_What is expected_: The listing below holds a line with "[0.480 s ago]" and a later line with "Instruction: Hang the". Write out those two lines and every line between them, exactly, and nothing else.

_Data extract_:
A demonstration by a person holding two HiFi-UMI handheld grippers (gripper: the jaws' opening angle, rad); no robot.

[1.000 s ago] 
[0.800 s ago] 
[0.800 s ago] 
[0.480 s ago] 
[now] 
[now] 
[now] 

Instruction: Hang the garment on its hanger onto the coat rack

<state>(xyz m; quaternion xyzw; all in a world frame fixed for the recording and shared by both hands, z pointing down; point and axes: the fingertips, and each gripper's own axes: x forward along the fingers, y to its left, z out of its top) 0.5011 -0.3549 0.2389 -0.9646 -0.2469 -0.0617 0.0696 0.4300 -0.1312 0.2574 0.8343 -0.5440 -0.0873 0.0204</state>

_Solved problem_:
[0.480 s ago] 
[now] 
[now] 
[now] 

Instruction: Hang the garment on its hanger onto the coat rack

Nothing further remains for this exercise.